Kidneys came from 74 patients, ranging in age from 27 to 92. Samples were extracted from donated kidneys or "meticulously harvested" from kidneys with localized disease to ensure only normal tissue was taken. Samples were obtained from two structures that are critical to kidney function: the renal cortex, which filters plasma, and the medulla, which alters urine composition to maintain fluid balance. Both deteriorate with age.
Kim and colleagues then used DNA microarrays to determine the activity of every gene in all the kidney samples. Of 33,000 known human genes on the microarray, 985 showed age-related changes.

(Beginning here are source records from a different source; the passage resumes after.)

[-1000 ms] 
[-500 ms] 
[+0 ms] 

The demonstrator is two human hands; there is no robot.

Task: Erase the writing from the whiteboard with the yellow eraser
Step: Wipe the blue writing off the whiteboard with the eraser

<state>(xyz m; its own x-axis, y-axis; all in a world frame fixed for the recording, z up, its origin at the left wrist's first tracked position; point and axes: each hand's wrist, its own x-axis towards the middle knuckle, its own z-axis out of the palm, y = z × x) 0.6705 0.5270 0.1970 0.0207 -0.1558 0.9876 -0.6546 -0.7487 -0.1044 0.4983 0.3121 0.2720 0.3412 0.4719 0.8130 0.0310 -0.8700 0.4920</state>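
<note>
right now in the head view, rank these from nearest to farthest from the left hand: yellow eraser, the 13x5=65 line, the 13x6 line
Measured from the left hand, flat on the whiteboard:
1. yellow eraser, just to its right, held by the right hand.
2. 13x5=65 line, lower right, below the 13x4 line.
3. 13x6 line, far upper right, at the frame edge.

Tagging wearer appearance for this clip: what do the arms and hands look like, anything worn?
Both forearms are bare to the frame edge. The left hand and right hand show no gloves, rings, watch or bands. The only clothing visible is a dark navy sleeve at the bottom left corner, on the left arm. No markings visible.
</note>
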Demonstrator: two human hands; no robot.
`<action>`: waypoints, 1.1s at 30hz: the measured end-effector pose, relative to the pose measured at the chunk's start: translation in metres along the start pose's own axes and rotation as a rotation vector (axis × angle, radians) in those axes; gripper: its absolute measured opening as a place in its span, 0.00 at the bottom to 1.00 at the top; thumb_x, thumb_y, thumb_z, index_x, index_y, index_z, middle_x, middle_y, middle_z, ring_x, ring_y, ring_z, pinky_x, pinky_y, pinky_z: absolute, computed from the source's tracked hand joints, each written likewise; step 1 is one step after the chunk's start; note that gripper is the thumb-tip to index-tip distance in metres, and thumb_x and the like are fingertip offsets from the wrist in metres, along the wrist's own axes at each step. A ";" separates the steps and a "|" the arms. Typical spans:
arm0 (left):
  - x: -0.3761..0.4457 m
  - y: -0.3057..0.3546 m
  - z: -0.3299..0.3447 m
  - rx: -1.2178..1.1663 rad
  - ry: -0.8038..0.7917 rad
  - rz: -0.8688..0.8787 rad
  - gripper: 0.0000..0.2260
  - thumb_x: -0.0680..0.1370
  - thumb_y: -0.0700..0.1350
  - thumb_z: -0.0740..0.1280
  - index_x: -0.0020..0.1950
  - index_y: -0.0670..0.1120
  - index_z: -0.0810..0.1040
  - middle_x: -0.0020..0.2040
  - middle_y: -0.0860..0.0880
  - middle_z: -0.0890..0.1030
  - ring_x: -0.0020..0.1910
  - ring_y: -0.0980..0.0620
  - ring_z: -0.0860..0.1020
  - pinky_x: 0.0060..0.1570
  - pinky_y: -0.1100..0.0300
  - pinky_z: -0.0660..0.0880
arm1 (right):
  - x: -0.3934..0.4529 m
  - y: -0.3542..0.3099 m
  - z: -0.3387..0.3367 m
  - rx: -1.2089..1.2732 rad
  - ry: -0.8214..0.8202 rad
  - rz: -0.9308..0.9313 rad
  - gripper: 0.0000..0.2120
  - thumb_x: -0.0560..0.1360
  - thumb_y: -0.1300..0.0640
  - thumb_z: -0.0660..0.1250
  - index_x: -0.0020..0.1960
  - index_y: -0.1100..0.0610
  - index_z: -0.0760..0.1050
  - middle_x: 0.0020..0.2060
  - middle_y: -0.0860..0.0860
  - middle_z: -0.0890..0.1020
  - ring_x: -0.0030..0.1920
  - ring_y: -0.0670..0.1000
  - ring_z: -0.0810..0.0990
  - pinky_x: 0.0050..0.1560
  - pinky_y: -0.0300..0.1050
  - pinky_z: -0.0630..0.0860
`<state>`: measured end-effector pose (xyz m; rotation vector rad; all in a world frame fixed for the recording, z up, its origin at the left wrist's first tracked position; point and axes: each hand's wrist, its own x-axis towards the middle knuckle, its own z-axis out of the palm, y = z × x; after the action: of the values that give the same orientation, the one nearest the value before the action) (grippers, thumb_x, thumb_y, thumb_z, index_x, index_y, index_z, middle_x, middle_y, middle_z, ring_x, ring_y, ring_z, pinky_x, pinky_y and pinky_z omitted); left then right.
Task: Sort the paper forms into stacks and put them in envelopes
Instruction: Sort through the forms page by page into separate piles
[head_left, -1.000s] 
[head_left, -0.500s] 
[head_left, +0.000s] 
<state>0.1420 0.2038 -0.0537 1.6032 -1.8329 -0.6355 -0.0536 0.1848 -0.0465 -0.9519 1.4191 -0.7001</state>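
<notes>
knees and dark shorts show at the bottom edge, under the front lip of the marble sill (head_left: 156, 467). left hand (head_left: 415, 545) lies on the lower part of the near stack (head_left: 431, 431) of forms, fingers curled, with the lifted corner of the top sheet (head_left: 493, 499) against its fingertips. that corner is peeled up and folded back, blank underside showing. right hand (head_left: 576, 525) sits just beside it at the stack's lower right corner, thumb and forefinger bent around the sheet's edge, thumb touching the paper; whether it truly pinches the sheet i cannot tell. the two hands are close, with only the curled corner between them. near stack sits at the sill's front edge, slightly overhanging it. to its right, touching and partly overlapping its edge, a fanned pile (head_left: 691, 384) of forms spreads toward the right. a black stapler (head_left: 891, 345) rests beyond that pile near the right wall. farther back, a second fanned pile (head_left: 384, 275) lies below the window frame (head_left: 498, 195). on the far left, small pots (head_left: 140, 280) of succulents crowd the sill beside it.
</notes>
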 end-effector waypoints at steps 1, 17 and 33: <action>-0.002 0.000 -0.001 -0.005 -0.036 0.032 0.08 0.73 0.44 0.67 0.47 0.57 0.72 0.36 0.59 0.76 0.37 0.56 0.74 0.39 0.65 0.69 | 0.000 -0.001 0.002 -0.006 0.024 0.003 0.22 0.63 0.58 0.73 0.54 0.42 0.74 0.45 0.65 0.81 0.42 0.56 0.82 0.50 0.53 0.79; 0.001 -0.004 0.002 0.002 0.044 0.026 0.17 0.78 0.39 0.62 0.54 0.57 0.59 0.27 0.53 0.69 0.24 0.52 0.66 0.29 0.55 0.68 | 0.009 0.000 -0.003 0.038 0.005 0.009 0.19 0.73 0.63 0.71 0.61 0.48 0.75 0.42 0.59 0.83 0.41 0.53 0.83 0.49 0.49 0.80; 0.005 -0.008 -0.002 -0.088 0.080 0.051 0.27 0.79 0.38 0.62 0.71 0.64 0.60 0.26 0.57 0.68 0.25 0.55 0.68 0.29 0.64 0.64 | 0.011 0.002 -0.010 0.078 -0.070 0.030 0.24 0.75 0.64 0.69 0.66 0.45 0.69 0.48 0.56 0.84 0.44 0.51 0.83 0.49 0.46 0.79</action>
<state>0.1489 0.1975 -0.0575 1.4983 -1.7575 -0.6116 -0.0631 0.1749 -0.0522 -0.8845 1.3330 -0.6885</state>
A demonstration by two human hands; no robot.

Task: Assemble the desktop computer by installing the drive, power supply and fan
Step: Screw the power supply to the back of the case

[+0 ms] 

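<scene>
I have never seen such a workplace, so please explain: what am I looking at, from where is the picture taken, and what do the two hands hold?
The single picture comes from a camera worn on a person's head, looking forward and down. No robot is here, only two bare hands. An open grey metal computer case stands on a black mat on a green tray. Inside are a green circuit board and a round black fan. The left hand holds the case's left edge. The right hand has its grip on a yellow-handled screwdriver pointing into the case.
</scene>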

Although cortex and medulla have different cell types and perform different functions, their genetic aging profile was very similar, suggesting a common aging mechanism operates in both structures. In fact, these mechanisms may function broadly, as most of the age-regulated kidney genes were also active in a wide range of human tissues. Other organisms appear to lack these changes, however, prompting the authors to argue that understanding aging in humans will require human subjects.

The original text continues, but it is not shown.